Tuesday, May 11, 2021

Value of low disturbance Direct Seeding

I had the opportunity to compare a field with long term low disturbance direct seeding history with a bordering field having a 100+ year history using a conventional tillage system. 
The pic on the left represents the field with the 100+ history of tillage.  The pic below (middle) represents the field with a long history of low disturbance direct-seeding.  In 2020 both fields were in chemical fallow.  The field in the top pic was chem fallow on spring wheat stubble. and seeded with a high disturbance drill.  The field in the middle pic was chem fallow on spring canola stubble.  It was seeded with a low disturbance drill.

  Observation:  Both fields were thawed.   This condition followed 10 days of hard freeze that provided ice sufficient to skate on our pond.  A quick thaw followed.  The field (top pic) was squishy, wet underfoot.  The near-surface was well above field capacity for moisture.  My loafers were mucked some when walking over the field.   The field (middle pic) was firm, indicating water moved down into the profile leaving the near-surface soil near field capacity for moisture.  Along with the surface armor, there was no danger of mucking up my loafers anywhere in the field.  I could have driven my F150 over this field.    
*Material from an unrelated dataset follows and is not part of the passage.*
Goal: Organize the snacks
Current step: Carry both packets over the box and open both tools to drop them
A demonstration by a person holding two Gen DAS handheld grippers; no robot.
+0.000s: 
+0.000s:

     The pic to the left (bottom) shows a part of the same fied that has a long history of conventional tillage.  Shown is winter wheat stubble that is cut very short.  This field is likely to be chem fallowed in 2021 and seeded to winter wheat in the fall of 2021.  This stubble area is soft and mucky on the top 2" and frozen below 2", making it difficult to walk.  The recent 0.29" of moisture (snow/rain) that helped thaw the surface is held in that top 2".  I was able to compare this condition with a field on it's border with tall standing stubble that has a long history of low disturbance direct-seeding.  That field was thawed and firm underfoot indicating that the 0.29" of moisture (snow/rain) had moved deep into the soil profile leaving the surface firm and near field capacity for moisture.
     These field areas are close together and likely received the same weather, so what is making the difference in field conditions?   Two possibilities come to mind.
    1) there is no question that the soil structure is improved providing more porosity (lower bulk density) in the long term direct-seeded field compared to the long term conventionally tilled field.  The slake test would easily prove that; however, in winter, with freezing or frozen conditions, soil structure with more porosity isn't the full answer.  
    2) There has to be a temperature factor involved.  How does this factor in?  Well, --there is 34 years where our direct-seeded fields have reduced or eliminated erosion compared to conventionally tilled fields.   That's nearly a 1/3 of the time since native grass was removed from the landscape.  That time has to have an impact on soil organic matter loss (SOM).  Add to that, the time that SOM may have been building since 2010 with the introduction of our ultra-low disturbance no-till system, which includes the stripper-header, expanding our rotation to add more crop diversity, and beginning the introduction of cover crops.   My bet is that we have been able to improve our "soils health" to the point that we are getting more biological activity.  More biological activity results in more heat which in turn warms the ground resulting in faster frost melt, and along with increased porosity, allows moisture to enter deep into the soil profile drying down the surface soil to field capacity.

    I have yet to followup by doing some simple tests, and I have missed the timing for the temperature component of my theory.  My HOBO's should have been in the ground last fall and left until now.  There are several simple physical in-field tests that can be done now that indicates a comparison of bulk density and soil porosity.  I hope to get them done this spring/summer.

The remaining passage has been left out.